# [Problem to work on]
How many of the lines below contain "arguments"? Answer with that number alone.
===== Data for this task
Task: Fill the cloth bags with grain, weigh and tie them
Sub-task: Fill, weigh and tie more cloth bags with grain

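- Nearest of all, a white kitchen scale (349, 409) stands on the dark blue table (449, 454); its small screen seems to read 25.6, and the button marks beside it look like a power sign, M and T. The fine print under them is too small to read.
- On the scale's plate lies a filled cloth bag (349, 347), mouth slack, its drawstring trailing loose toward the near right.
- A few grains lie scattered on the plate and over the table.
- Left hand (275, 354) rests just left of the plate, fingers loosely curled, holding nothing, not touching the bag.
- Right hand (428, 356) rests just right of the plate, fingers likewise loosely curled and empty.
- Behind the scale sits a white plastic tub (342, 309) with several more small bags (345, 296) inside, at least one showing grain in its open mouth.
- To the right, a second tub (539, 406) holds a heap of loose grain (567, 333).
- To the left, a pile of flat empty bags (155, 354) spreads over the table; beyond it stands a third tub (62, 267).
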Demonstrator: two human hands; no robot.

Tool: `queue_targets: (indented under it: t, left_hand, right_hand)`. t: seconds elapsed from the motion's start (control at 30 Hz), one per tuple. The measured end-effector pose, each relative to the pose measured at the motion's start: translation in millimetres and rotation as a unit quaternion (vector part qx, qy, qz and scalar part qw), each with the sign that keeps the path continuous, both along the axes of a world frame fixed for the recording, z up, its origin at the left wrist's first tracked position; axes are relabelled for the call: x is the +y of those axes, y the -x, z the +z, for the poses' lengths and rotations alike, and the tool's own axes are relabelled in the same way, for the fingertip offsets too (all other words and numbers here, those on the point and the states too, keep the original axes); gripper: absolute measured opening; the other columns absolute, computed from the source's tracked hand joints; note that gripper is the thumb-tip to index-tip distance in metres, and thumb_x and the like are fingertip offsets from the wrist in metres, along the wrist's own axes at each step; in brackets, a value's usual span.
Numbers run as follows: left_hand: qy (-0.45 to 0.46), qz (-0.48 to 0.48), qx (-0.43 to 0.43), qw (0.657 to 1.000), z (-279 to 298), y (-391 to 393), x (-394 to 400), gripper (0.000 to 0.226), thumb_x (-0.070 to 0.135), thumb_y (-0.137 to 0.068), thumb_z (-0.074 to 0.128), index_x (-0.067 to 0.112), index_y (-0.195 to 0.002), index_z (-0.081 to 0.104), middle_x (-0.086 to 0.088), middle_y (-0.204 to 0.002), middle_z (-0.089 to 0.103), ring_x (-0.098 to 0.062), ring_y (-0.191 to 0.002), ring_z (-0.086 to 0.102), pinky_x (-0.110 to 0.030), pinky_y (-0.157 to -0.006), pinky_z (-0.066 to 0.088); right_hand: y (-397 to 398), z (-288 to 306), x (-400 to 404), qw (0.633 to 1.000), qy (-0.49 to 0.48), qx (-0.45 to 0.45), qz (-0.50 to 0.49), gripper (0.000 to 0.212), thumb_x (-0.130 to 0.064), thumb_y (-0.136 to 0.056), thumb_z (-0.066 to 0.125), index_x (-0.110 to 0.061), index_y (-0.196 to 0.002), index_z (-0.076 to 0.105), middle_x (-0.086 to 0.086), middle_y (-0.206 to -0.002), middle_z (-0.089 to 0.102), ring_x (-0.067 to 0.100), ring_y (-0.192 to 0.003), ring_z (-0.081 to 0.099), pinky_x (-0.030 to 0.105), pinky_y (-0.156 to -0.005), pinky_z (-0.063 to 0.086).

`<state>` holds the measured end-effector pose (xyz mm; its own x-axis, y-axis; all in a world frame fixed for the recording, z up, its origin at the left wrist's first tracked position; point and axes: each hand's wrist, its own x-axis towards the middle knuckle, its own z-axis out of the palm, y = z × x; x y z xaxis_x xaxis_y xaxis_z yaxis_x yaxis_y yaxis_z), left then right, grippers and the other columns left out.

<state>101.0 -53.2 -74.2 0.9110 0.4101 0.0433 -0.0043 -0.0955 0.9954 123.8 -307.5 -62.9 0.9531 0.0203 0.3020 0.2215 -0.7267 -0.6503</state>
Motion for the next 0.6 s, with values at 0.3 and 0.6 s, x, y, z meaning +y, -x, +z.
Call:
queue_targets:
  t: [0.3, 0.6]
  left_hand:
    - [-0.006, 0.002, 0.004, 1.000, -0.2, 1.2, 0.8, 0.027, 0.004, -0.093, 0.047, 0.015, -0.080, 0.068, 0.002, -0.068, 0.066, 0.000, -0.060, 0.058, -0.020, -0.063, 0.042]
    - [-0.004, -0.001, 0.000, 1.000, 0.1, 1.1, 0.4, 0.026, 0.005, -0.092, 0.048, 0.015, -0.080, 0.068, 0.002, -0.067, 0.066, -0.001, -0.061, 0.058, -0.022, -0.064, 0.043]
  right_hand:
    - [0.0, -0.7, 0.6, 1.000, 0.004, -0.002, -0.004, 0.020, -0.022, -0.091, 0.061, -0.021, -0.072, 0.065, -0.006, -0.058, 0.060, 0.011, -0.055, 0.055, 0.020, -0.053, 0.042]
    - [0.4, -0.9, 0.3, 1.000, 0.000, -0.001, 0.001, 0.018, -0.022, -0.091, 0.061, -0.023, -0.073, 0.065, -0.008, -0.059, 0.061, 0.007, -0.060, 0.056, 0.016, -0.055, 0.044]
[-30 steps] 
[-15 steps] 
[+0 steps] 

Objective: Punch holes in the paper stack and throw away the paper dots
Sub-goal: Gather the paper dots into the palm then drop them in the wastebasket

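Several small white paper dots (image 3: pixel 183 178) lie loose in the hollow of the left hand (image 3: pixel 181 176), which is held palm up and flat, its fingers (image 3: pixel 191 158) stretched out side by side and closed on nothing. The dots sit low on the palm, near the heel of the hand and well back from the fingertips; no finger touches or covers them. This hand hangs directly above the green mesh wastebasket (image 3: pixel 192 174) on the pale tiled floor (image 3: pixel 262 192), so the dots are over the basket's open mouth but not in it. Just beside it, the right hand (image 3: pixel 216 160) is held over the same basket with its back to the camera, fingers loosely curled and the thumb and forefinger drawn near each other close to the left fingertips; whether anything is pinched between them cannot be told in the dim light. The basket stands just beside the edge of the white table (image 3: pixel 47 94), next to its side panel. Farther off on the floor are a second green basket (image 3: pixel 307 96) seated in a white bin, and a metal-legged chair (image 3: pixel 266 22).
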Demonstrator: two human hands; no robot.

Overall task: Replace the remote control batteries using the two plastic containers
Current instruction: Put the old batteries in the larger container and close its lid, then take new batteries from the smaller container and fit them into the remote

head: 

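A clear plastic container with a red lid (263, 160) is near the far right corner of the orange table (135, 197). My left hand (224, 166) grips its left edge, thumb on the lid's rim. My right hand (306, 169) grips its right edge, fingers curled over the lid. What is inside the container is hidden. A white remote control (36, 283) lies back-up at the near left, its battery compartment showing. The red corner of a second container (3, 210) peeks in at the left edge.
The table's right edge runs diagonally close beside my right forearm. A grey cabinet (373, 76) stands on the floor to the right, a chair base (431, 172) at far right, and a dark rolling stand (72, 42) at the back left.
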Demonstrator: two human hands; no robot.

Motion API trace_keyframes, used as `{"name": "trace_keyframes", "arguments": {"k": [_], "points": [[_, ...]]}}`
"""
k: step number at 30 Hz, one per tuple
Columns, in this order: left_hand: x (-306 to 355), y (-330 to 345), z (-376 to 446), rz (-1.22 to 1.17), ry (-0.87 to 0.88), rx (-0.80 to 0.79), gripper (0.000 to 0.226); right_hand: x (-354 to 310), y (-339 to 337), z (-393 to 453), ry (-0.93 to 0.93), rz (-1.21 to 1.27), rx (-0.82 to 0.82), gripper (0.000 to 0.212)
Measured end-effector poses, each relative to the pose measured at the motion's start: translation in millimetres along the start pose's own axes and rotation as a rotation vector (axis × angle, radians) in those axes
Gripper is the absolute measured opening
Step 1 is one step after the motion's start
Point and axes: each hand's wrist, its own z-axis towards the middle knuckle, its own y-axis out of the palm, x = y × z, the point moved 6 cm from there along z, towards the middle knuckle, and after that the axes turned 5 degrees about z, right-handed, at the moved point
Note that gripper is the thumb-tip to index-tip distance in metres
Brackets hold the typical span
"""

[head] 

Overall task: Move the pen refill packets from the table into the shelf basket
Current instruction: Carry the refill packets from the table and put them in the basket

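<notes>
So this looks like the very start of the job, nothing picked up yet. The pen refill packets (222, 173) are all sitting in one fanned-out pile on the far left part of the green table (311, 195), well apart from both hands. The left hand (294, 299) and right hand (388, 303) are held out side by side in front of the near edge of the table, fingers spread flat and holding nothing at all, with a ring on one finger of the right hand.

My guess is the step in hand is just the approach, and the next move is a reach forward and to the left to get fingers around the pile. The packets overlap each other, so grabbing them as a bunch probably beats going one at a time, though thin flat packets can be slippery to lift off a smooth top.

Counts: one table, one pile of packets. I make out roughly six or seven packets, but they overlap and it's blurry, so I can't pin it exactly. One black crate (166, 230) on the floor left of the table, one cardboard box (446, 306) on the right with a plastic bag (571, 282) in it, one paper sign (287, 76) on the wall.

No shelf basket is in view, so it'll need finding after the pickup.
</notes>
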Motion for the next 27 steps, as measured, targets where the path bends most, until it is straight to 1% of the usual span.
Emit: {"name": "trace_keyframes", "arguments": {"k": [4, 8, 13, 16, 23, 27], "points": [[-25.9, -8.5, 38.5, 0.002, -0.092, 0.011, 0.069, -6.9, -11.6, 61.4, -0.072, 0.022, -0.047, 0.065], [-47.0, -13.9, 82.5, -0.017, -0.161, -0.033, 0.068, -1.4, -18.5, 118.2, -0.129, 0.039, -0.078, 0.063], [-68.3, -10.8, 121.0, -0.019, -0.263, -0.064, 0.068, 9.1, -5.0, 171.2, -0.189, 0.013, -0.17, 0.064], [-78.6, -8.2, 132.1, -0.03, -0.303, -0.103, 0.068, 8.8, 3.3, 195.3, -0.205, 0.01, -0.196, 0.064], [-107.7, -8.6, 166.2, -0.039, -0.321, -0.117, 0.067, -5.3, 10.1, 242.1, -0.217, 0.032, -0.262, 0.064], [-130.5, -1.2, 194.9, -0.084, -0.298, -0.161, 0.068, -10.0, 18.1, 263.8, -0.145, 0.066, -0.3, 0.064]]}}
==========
# [Task result]
2